DataHub is a modern metadata platform originally built at LinkedIn to solve the challenge of discovering, understanding, and governing data assets across a sprawling data ecosystem. The platform provides a searchable catalog where engineers and analysts can find datasets, dashboards, ML models, and data pipelines along with their ownership, documentation, quality metrics, and upstream and downstream dependencies. With over 80 pre-built integrations covering Snowflake, BigQuery, Redshift, dbt, Airflow, Spark, Tableau, Looker, and many more, DataHub can ingest metadata from virtually any data tool in a modern stack.
Column-level lineage tracking is one of DataHub's standout capabilities, showing exactly how data flows from source tables through transformations into downstream dashboards and reports. This lineage graph enables impact analysis before making schema changes and root cause analysis when data quality issues surface. DataHub also provides automated data quality assertions, glossary-based governance with fine-grained access policies, and a domain-based organizational model that maps to how teams actually own and consume data.

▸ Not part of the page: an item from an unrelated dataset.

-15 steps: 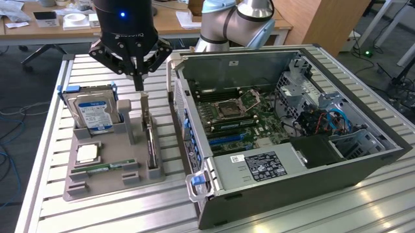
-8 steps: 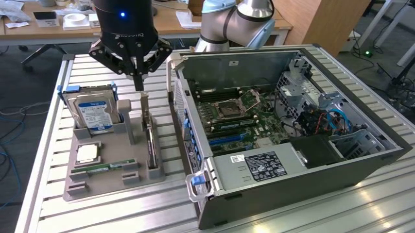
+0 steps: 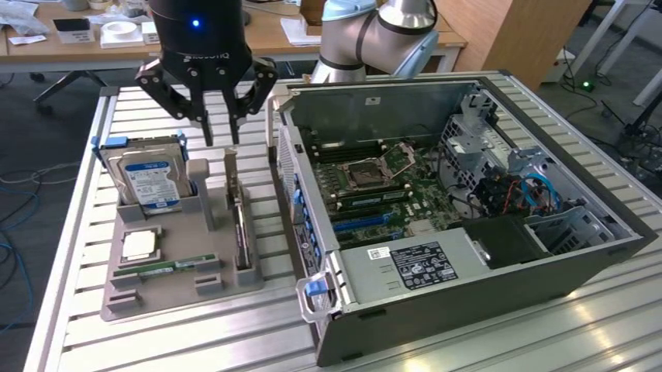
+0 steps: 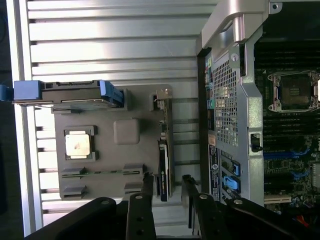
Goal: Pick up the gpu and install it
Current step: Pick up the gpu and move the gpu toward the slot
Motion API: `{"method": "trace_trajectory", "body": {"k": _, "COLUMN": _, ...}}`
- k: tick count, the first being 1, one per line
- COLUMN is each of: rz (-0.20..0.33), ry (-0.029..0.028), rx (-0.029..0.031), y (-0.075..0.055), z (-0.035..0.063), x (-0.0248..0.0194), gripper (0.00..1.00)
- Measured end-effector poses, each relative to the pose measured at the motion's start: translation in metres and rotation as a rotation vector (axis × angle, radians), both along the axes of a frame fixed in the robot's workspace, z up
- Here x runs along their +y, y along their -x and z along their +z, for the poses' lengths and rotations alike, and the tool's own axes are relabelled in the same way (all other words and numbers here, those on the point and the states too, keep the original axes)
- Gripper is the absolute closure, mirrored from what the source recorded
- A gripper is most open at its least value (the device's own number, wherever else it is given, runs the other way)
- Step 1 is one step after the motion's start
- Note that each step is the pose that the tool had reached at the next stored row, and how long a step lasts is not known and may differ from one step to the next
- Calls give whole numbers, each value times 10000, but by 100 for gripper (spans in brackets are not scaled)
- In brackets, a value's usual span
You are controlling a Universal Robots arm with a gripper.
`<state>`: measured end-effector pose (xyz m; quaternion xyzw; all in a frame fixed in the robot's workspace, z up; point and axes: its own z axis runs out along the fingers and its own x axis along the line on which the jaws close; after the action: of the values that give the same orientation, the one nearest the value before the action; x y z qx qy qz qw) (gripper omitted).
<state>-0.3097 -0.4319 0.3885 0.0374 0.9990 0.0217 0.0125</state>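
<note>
The gpu (image 3: pixel 241 225) stands on edge in a slot along the right side of the grey holder (image 3: pixel 176 294), seen as a thin dark card. In the wrist view the gpu (image 4: pixel 164 165) runs edge-on, its silver bracket end away from the fingers. My gripper (image 3: pixel 222 130) hangs above the holder's far end, over the card's line and clear of it. Its black fingers (image 3: pixel 207 128) stand a little apart with nothing between them. In the wrist view the gripper (image 4: pixel 167 187) straddles the card's near end from above.
The open computer case (image 3: pixel 579 263) lies to the exterior view's right, with its motherboard (image 3: pixel 383 186) exposed. The holder also carries a hard drive (image 3: pixel 150 180) with blue clips, a processor (image 3: pixel 139 245) and a memory stick (image 3: pixel 166 268). All of it rests on a slatted aluminium table (image 3: pixel 538 341).
</note>
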Motion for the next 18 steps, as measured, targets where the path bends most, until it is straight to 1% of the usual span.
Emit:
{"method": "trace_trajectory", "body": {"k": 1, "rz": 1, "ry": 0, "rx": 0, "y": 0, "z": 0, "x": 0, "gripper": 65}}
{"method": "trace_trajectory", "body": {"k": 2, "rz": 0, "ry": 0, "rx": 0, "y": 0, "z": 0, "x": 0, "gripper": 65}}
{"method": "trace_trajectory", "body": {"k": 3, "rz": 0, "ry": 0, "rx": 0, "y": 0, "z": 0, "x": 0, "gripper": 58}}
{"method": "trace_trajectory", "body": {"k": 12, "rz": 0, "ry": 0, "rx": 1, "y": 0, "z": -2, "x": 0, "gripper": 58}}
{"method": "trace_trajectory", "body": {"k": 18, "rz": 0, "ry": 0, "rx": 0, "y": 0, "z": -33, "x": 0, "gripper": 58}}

With nearly 12,000 GitHub stars and Apache 2.0 licensing, DataHub is used in production by over 3,000 organizations ranging from startups to enterprises. The project is maintained by Acryl Data, which also offers a managed cloud version for teams that prefer not to self-host. For data teams struggling with tribal knowledge, broken pipelines, and unclear data ownership, DataHub provides a centralized platform that makes the entire data ecosystem discoverable, observable, and governable.